Start of Data to examine

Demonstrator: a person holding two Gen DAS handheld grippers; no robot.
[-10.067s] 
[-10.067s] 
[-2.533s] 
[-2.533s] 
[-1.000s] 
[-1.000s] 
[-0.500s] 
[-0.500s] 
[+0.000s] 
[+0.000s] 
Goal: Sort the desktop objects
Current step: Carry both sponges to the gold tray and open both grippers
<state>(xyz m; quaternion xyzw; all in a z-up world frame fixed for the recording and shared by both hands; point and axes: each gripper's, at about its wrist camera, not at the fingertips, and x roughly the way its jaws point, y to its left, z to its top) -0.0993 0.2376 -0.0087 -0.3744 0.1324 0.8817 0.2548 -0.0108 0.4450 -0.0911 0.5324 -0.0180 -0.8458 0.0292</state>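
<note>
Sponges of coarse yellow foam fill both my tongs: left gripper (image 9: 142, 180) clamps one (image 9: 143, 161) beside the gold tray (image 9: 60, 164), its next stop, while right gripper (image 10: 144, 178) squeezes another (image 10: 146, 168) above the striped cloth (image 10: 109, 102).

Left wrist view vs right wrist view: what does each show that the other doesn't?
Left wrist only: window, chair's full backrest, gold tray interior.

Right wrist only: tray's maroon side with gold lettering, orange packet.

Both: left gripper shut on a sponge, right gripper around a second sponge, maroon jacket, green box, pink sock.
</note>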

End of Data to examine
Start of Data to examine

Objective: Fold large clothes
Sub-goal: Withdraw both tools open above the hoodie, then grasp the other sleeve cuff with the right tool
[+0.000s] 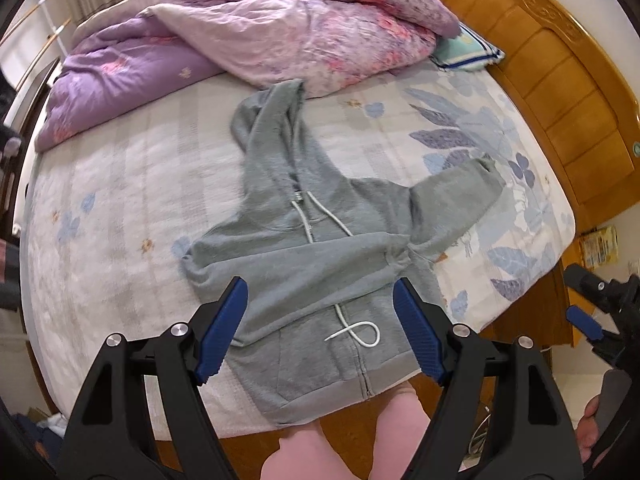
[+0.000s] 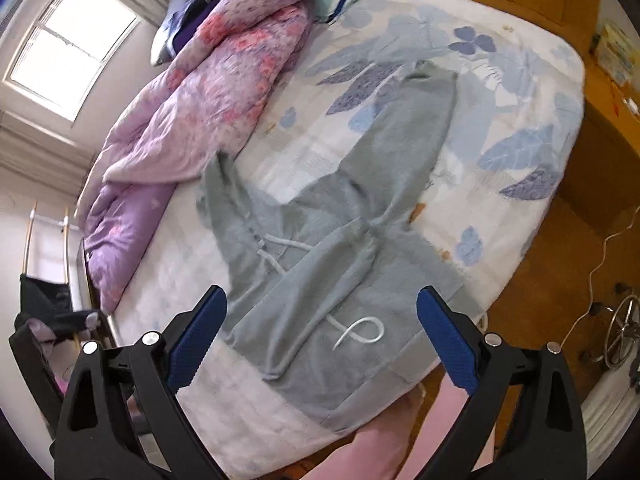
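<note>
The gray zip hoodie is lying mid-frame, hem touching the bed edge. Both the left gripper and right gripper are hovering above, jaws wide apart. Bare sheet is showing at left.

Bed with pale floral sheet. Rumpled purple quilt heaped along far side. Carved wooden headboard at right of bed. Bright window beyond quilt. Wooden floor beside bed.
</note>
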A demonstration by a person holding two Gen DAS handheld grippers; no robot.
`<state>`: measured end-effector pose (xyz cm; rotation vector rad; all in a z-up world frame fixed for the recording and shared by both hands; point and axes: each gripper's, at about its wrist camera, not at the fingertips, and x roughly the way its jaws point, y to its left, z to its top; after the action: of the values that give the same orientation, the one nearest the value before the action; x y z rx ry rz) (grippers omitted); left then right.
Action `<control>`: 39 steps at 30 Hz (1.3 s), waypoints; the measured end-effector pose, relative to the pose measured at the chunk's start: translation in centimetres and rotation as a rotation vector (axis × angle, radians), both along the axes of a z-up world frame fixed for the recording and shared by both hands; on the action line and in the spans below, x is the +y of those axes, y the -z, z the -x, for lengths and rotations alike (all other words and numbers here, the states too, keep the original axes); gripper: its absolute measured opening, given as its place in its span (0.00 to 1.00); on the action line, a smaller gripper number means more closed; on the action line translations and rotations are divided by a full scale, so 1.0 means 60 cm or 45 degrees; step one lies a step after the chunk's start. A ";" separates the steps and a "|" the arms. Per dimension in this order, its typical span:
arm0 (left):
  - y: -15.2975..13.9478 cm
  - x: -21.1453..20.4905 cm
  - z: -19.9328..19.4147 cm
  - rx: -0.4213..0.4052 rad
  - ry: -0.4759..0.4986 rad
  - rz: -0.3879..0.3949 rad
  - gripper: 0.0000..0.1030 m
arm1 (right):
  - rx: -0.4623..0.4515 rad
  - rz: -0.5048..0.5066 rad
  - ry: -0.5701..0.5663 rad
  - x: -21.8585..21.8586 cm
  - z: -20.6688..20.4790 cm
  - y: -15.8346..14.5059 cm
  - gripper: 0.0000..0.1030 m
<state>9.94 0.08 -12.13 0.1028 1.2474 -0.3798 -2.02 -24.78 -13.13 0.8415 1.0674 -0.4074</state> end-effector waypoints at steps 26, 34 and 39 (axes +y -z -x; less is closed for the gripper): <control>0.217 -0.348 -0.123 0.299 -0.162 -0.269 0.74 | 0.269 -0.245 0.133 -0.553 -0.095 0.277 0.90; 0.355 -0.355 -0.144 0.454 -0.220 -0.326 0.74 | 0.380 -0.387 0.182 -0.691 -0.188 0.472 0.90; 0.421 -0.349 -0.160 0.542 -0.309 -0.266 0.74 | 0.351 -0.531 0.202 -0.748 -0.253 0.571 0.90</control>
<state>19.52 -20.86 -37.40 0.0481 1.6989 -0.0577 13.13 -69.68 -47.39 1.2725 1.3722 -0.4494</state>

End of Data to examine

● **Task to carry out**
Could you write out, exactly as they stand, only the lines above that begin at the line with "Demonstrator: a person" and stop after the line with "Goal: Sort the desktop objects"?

● **Result below**
Demonstrator: a person holding two Gen DAS handheld grippers; no robot.
[-10.067s] 
[-10.067s] 
[-2.533s] 
[-2.533s] 
[-1.000s] 
[-1.000s] 
[-0.500s] 
[-0.500s] 
[+0.000s] 
[+0.000s] 
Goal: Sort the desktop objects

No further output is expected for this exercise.